The HTP is designed to support researchers and clinicians who use the Unity MR-Linac device. This device integrates MRI technology with a linear accelerator, allowing doctors to see tumors in real-time and adjust radiation therapy accordingly. By using Unity, clinicians can produce strong clinical evidence that demonstrates the value of MRgRT.
One of the key goals of the HTP is to build relationships between different institutions that use Unity. This collaboration helps share knowledge, improve treatment methods, and generate high-quality evidence. The program provides funding and organizational support for large-scale clinical trials, which are essential for proving the effectiveness and safety of MRgRT.
The HTP also leverages data from the MOMENTUM registry, an international database that collects detailed information on patients treated with the Unity MR-Linac. This data is crucial for evaluating the long-term impact of MRgRT and developing new treatment strategies.
Overall, the HTP is a groundbreaking initiative that aims to advance the field of radiation therapy by supporting research, fostering collaboration, and generating strong clinical evidence.
The main aim of MOMENTUM is to provide solid prospective evidence of the effectiveness of MR-guided radiotherapy. The primary goal of the MOMENTUM study is to gather robust, forward-looking data to demonstrate how effective MR-guided radiotherapy is in treating cancer.
The MOMENTUM repository includes patients with 34 different tumor types. The study’s database contains information from patients with a wide variety of cancers, covering 34 different types of tumors. This diversity helps in understanding the effectiveness of the treatment across different cancer types.

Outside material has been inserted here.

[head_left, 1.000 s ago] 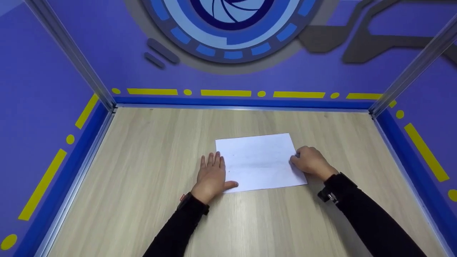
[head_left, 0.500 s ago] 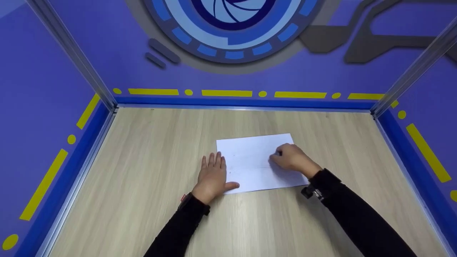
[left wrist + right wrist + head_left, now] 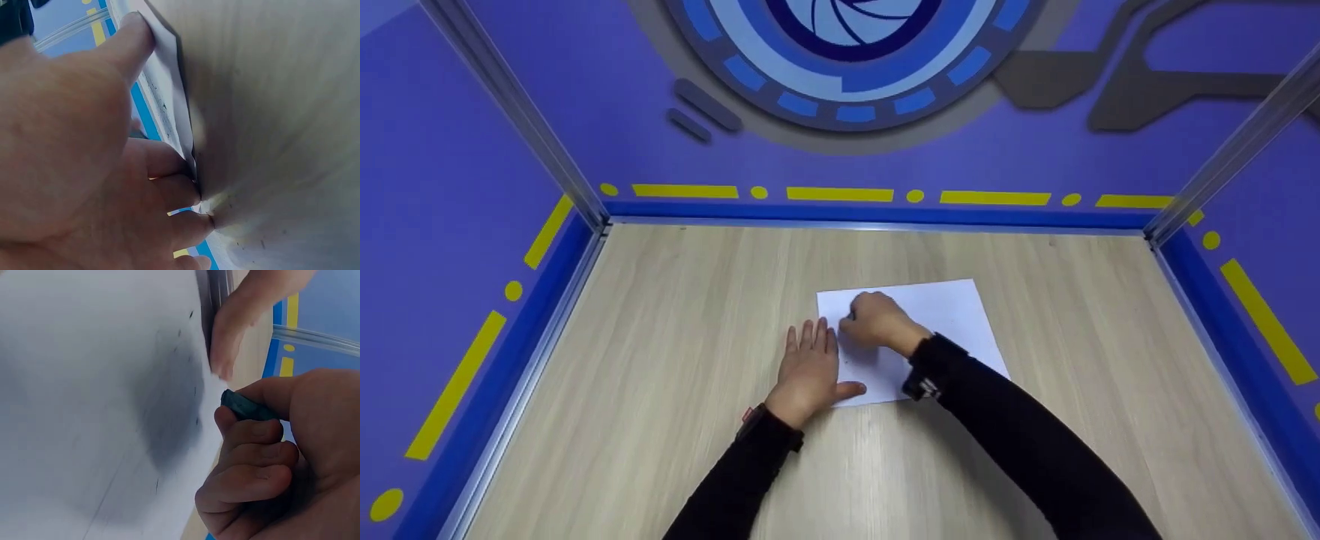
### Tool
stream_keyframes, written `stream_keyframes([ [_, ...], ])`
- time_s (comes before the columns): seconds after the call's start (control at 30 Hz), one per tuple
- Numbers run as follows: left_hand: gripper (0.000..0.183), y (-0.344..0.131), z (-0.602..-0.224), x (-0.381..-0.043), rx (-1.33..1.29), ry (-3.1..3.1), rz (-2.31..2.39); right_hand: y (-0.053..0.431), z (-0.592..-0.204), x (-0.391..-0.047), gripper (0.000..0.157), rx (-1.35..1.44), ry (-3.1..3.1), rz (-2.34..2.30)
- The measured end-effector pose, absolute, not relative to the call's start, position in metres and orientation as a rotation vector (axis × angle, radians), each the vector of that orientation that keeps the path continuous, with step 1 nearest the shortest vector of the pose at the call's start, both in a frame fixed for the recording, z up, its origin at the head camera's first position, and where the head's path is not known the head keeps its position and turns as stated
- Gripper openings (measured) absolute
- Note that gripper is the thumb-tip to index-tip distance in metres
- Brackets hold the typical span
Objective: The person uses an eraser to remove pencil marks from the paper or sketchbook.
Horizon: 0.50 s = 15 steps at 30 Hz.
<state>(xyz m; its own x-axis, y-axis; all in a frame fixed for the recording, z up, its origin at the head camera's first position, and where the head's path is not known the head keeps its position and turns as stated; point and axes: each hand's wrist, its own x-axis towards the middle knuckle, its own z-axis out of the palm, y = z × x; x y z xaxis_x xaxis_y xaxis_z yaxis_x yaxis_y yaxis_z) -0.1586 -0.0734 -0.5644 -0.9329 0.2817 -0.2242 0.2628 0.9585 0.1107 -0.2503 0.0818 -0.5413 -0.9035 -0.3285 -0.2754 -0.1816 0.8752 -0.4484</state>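
A white sheet of paper [image 3: 960, 311] lies on the wooden table, with small dark specks and a faint line on it in the right wrist view. My left hand [image 3: 808, 375] rests on the sheet's left edge, fingers straight and thumb spread over the near corner. Over the left part of the paper, my right hand [image 3: 881, 322] is curled, close beside the left fingertips. Between its thumb and index finger it pinches a small dark teal eraser [image 3: 244, 406], mostly hidden in the head view. In the left wrist view the paper's edge [image 3: 177, 84] runs under the thumb.
The pale wooden table [image 3: 682, 300] is enclosed by a blue patterned back wall [image 3: 585, 112] and side walls with metal frame rails. Black sleeves cover both forearms, with a device strapped at each wrist.
My right hand has swept leftward across the paper with the eraser, from the right edge to near the left hand. The left hand and the sheet stay in place.
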Motion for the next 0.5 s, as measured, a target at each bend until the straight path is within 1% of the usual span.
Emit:
stream_keyframes([
  [0.1, 0.118, -0.073, -0.565, -0.159, 0.403, 2.867, 0.093, 0.071, -0.549, -0.253, 0.029, -0.368, 2.693, -0.583],
  [0.2, 0.118, -0.070, -0.565, -0.158, 0.404, 2.860, 0.091, 0.076, -0.556, -0.252, 0.029, -0.351, 2.695, -0.562],
  [0.3, 0.118, -0.069, -0.565, -0.158, 0.400, 2.857, 0.084, 0.090, -0.560, -0.253, 0.028, -0.338, 2.703, -0.555],
  [0.5, 0.119, -0.073, -0.565, -0.160, 0.379, 2.833, 0.061, 0.137, -0.559, -0.251, 0.033, -0.268, 2.674, -0.629],
])
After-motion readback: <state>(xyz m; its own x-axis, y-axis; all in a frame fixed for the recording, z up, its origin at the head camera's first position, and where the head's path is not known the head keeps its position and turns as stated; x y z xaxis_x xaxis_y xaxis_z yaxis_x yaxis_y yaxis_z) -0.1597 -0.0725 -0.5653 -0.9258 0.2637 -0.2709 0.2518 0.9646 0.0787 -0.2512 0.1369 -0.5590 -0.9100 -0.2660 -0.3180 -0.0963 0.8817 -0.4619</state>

17 institutions in Europe, North America, and Australia are currently actively enrolling patients. The MOMENTUM study is a collaborative effort involving 17 different institutions across three continents, which are actively recruiting patients to participate in the study.
In MOMENTUM, patients are in control: they decide if, by whom, and for what purpose (academic research, product development) their data can be used. One of the unique aspects of the MOMENTUM study is that it empowers patients by giving them control over their data. Patients can decide whether their data can be used, who can use it, and for what purposes, such as academic research or product development.
In MOMENTUM, we collect technical data, clinical data, and patient-reported outcomes (PROMs). The study collects a comprehensive set of data, including technical details of the treatment, clinical outcomes, and patient-reported outcomes (PROMs), which provide insights into the patients’ perspectives on their health and treatment.
MOMENTUM serves as a clinical trial platform, facilitating prospective (randomized) trials, such as HERMES, UNITED, and DESTINATION 1 & 2. The MOMENTUM study also acts as a platform for conducting other clinical trials. It supports prospective and randomized trials like HERMES, UNITED, and DESTINATION 1 & 2, which aim to explore various aspects of cancer treatment.
Today, the technical repository of MOMENTUM holds almost 170,000 annotated MRI scans. The study has amassed a vast repository of nearly 170,000 MRI scans, each annotated with relevant information. This extensive collection of imaging data is invaluable for research and improving treatment techniques.